Squirrlytics: Central Park Squirrels

Proposal

library(tidyverse)
library(ggplot2)
library(knitr)

squirrels <- read_csv("data/squirrels.csv")

Dataset

This data set, named the Central Park Squirrel Census, describes squirrels from a census in 2018 in New York City’s Central Park. The data was originally collected in this Census and then used for TidyTuesday. In this census, squirrels were counted and analyzed based on a variety of factors, including location, color, age, and activities that the squirrels were engaging in. More information about this Census is listed here.

This dataset has 3023 observations (each about a squirrel sighting) and 31 variables. The variables are both numerical, such as longitude and latitude and date of sighting, and categorical. Some of the categorical variables include fur colors, age category, above/below ground location, activities (running, chasing, climbing, etc.), and various interactions between squirrels and with humans. Many of the variables are logical types with TRUE/FALSE values, but with data wrangling, we will make them categorical variables.

We chose this dataset because we love squirrels! Looking through the TidyTuesday data sets, this data set immediately caught our eyes because of the fun nature of its content. We explored the Squirrel Census website and were intrigued by the complexity of the topic. At Duke, we have a lot of crazy campus squirrels, so we are also curious to see if Central Park squirrels have similar habits as Duke squirrels. We also thought that we could create cool visualizations relating to geospatial data since the data includes longitude and latitude information within Central Park.

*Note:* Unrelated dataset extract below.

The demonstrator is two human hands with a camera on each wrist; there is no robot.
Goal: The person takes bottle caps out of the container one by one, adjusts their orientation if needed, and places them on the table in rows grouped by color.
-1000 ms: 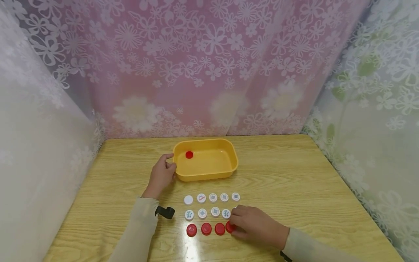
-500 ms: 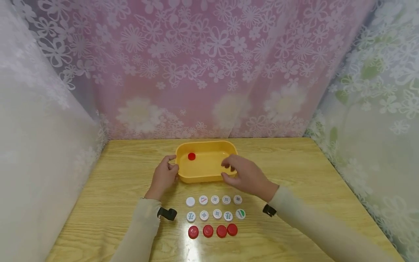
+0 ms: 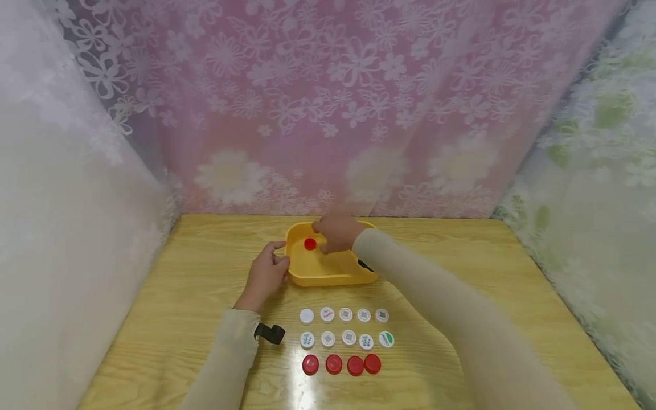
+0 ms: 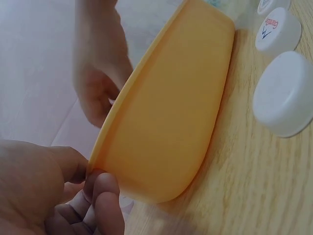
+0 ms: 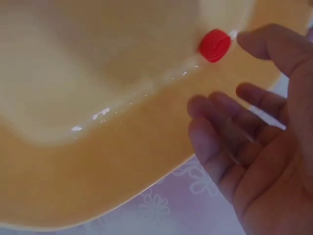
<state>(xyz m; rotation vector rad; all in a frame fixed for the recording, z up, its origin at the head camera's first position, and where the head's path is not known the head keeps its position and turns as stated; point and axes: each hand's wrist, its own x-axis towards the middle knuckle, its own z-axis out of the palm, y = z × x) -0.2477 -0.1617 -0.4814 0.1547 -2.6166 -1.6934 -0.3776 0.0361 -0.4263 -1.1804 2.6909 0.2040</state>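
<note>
My left hand (image 3: 263, 273) grips the left end of a yellow plastic tub (image 3: 333, 281); in the left wrist view its thumb and fingers pinch the tub's rim (image 4: 128, 88). Inside the tub, near its back left, lies one red bottle cap (image 3: 310, 244). Over the tub reaches my right hand (image 3: 339, 233), near that cap. In the right wrist view the fingers of this hand (image 5: 259, 142) are spread and loosely bent, holding nothing, with the thumb tip close beside the red cap (image 5: 215, 45).
In front of the tub, bottle caps lie in three rows: two rows of white caps (image 3: 345, 315), most with printed tops, and a nearer row of red caps (image 3: 333, 364). The wooden table (image 3: 205, 250) meets a pink flowered curtain (image 3: 287, 125) behind and pale curtains at both sides.
My right hand has left the rightmost red cap in the front row and moved up and leftward over the tub. That cap stays on the table. My left hand still holds the tub's end.
</note>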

Below, we have displayed the 31 variables in the dataset.

names(squirrels)
 [1] "X"                                         
 [2] "Y"                                         
 [3] "Unique Squirrel ID"                        
 [4] "Hectare"                                   
 [5] "Shift"                                     
 [6] "Date"                                      
 [7] "Hectare Squirrel Number"                   
 [8] "Age"                                       
 [9] "Primary Fur Color"                         
[10] "Highlight Fur Color"                       
[11] "Combination of Primary and Highlight Color"
[12] "Color notes"                               
[13] "Location"                                  
[14] "Above Ground Sighter Measurement"          
[15] "Specific Location"                         
[16] "Running"                                   
[17] "Chasing"                                   
[18] "Climbing"                                  
[19] "Eating"                                    
[20] "Foraging"                                  
[21] "Other Activities"                          
[22] "Kuks"                                      
[23] "Quaas"                                     
[24] "Moans"                                     
[25] "Tail flags"                                
[26] "Tail twitches"                             
[27] "Approaches"                                
[28] "Indifferent"                               
[29] "Runs from"                                 
[30] "Other Interactions"                        
[31] "Lat/Long"                                  

Questions

Our two questions we are seeking to answer are:

  1. Where do different colors and ages of squirrels reside in Central Park?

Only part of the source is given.